[Work item]: When you restate the data, keep every word as it is and drop the images.
***** Provided data *****
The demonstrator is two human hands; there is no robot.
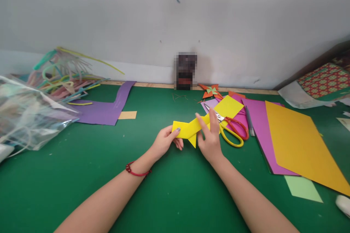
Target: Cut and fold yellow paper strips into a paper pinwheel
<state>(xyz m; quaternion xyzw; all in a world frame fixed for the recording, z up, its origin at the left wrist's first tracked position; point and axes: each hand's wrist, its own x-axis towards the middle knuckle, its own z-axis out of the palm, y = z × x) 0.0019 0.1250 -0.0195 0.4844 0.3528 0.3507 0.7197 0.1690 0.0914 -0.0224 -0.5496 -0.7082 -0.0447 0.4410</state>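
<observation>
- Where the green felt-like tabletop (pixel 175 189) lies nearest the camera, two bare forearms reach forward, the left with a red cord bracelet (pixel 135 171) on its wrist.
- To the right, a small pale green paper piece (pixel 302 188) lies flat on the tabletop.
- The left hand (pixel 165 141) pinches the left end of a folded yellow paper strip (pixel 188 128) between thumb and curled fingers, just above the tabletop's middle.
- The right hand (pixel 210 139) grips the strip's right part, its fingers stretched across it and its thumb hidden.
- Just beyond lie scissors with red and yellow handles (pixel 232 129), resting partly on a magenta paper sheet (pixel 258 123).
- A large orange-yellow paper sheet (pixel 300 142) overlaps the magenta one.
- Far left, a purple L-shaped paper (pixel 106 111) lies beside a clear plastic bag (pixel 27 116).
- An orange paper pinwheel (pixel 211 91) sits by the wall.
</observation>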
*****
[Answer to this task]:
The demonstrator is two human hands; there is no robot.
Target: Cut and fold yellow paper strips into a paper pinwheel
<state>(xyz m; quaternion xyzw; all in a world frame fixed for the recording, z up, its origin at the left wrist's first tracked position; point and axes: each hand's wrist, its own x-axis towards the middle knuckle, its own z-axis out of the palm, y = z × x) 0.0019 0.1250 -0.0195 0.4844 0.3528 0.3507 0.7197 0.1690 0.0914 -0.0224 -0.5496 -0.7082 -0.0447 0.4410</state>
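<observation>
- Where the green felt-like tabletop (pixel 175 189) lies nearest the camera, two bare forearms reach forward, the left with a red cord bracelet (pixel 135 171) on its wrist.
- To the right, a small pale green paper piece (pixel 302 188) lies flat on the tabletop.
- The left hand (pixel 165 141) pinches the left end of a folded yellow paper strip (pixel 188 128) between thumb and curled fingers, just above the tabletop's middle.
- The right hand (pixel 210 139) grips the strip's right part, its fingers stretched across it and its thumb hidden.
- Just beyond lie scissors with red and yellow handles (pixel 232 129), resting partly on a magenta paper sheet (pixel 258 123).
- A large orange-yellow paper sheet (pixel 300 142) overlaps the magenta one.
- Far left, a purple L-shaped paper (pixel 106 111) lies beside a clear plastic bag (pixel 27 116).
- An orange paper pinwheel (pixel 211 91) sits by the wall.
</observation>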

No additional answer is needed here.